Our economic model for the past two hundred years has been based on inflation. In order for investment to occur, the people with money wanted a return on their investment.

So rather than the cost of a new chair being based on the materials and labour spent in its construction, the cost was always at an inflated price. Sometimes at a greatly inflated price. A simplistic economic view but it has held sway since the times of Adam Smith and the invisible hand.

The problem with the profit motive – a good return-on-investment – is that it becomes the goal. Making money is what it is all about. The more money you make, the better off you are.

Is that what life is really about, though?

At the end of your days, are you going to wish you had a few more dollars in your pocket? Or will you be wishing your grandchildren and great grandchildren are able to live long, healthy lives?

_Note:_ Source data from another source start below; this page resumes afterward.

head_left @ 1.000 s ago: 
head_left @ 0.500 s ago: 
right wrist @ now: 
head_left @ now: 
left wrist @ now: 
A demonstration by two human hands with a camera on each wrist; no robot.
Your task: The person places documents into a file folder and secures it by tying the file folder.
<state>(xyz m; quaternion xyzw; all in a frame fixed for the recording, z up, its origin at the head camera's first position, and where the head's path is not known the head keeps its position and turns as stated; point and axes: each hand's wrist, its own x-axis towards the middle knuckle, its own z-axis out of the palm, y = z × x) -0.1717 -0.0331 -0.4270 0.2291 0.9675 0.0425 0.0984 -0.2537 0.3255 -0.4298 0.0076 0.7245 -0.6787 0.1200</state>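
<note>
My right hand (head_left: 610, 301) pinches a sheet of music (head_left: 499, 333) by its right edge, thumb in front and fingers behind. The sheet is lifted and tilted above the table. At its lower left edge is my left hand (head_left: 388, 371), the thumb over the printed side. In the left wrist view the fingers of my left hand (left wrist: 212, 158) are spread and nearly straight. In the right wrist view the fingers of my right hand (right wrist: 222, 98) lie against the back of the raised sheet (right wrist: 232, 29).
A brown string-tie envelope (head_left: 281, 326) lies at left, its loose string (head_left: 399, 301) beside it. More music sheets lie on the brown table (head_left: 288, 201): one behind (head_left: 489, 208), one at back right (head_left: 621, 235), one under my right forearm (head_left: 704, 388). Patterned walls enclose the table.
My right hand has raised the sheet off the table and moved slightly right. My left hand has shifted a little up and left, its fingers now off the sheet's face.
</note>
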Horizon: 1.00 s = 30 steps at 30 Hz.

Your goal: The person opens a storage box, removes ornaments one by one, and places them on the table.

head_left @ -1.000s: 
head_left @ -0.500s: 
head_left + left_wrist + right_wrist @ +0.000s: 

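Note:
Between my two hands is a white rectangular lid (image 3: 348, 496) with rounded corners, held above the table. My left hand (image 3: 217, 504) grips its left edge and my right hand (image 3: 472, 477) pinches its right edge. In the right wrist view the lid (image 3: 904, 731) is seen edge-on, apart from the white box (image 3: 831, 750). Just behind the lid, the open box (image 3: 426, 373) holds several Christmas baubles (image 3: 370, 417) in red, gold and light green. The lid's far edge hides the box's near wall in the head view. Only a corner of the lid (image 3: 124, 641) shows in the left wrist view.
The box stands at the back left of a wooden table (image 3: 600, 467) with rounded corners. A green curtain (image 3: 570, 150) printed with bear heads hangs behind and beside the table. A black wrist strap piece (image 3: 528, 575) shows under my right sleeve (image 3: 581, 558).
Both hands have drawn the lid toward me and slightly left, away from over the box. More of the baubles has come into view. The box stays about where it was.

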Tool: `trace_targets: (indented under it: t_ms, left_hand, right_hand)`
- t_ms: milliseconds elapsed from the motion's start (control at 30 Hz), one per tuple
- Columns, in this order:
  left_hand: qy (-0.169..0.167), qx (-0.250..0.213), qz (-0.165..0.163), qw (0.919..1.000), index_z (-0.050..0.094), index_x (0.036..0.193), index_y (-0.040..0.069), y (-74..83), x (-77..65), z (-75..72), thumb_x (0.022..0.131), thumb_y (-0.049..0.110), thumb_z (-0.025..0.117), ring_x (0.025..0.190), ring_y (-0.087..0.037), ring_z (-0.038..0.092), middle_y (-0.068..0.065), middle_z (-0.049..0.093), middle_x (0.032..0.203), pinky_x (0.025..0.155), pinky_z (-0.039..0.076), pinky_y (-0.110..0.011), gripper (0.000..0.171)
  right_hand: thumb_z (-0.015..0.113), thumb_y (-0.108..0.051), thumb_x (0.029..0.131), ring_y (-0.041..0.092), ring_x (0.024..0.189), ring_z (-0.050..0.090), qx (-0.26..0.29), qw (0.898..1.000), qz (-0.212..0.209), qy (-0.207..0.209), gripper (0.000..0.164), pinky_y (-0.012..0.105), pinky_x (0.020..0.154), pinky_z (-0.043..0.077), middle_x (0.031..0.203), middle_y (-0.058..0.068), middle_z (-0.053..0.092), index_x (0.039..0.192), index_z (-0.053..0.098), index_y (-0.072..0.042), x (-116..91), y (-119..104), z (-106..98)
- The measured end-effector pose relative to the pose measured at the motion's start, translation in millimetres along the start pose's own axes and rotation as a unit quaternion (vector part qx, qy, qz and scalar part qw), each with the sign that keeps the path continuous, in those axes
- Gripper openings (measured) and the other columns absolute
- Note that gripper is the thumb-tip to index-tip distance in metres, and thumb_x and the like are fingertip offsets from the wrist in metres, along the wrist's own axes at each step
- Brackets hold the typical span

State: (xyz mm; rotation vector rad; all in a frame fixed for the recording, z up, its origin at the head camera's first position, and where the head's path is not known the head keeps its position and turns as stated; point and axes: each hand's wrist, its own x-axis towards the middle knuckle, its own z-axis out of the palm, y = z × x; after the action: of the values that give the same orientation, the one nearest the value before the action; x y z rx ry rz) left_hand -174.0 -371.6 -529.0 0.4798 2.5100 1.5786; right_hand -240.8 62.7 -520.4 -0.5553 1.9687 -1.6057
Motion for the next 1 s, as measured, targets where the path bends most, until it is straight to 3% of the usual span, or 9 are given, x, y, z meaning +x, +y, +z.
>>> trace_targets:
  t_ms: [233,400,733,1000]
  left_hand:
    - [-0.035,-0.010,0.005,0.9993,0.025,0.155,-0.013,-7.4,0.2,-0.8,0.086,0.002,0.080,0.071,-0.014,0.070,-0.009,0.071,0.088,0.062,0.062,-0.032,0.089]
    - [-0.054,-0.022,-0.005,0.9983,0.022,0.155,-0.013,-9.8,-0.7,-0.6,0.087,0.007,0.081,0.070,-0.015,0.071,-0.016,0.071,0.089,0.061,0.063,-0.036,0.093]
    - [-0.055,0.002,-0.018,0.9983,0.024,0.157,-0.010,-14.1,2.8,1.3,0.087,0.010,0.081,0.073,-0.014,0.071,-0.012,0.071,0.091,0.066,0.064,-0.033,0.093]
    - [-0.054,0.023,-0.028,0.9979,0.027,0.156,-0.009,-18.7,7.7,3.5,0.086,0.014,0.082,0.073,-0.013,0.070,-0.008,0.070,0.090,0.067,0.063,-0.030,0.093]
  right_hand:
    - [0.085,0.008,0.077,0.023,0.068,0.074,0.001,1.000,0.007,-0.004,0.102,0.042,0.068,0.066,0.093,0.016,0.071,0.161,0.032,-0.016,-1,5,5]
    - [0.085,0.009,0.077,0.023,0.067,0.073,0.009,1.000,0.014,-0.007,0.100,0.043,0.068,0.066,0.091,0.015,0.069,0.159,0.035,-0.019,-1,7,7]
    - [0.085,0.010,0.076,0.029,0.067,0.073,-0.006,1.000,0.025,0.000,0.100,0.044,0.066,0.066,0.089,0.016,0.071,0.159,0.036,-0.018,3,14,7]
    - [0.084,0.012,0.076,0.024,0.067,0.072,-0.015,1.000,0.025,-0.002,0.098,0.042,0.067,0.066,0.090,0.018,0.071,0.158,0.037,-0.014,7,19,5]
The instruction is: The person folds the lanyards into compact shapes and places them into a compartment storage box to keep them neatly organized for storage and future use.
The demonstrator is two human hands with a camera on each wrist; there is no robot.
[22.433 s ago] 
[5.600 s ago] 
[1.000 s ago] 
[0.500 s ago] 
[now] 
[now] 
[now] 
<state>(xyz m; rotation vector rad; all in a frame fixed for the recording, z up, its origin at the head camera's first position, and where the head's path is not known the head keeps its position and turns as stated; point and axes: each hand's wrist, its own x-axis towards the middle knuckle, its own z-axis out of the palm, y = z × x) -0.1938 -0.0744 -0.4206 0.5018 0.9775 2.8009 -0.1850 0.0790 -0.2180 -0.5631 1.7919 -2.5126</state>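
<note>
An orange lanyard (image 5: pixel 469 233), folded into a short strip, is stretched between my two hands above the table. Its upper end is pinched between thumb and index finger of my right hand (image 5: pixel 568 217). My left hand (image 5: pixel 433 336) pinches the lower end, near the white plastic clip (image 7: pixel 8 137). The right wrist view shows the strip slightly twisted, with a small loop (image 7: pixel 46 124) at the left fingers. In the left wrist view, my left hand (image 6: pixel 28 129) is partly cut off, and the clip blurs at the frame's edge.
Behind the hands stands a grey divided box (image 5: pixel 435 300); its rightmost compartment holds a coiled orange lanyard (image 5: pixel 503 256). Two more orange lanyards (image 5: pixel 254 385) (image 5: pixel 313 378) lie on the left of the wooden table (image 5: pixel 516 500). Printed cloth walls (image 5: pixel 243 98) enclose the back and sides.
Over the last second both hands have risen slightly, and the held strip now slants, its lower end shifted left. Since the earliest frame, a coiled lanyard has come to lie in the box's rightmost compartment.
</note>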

Some people would argue a few more dollars means you can leave more money to your offspring. Fair enough. But that just continues the cycle.

In a world of climate extremes – of heatwaves, floods, droughts, forest fires, and winter storms – what sort of life will our children have?

As much as I don’t think the carbon tax was a good idea as it has tended to garner support behind the “let’s not do anything about climate change” faction, it is a tool both our provincial and federal government have used to decrease emissions. Better would be if all of the revenue from the carbon tax was being spent on clean, green projects.

South of the border, some states have carbon costing. Others have brought on infrastructure changes which have seen the elimination of coal-fired power plants while shifting to green energy. The net result is a decline to 2.3 percent below 1990 levels and an impressive 18.1 percent decrease since peak carbon emissions in 2007.

President Joe Biden introduced legislation which will speed the process, spending a trillion dollars in the process.

We can axe the carbon tax but what do we replace it with to ensure our children’s future? Pierre Poilievre doesn’t seem to have any idea.

Todd Whitcombe is a chemistry professor at the University of Northern B.C.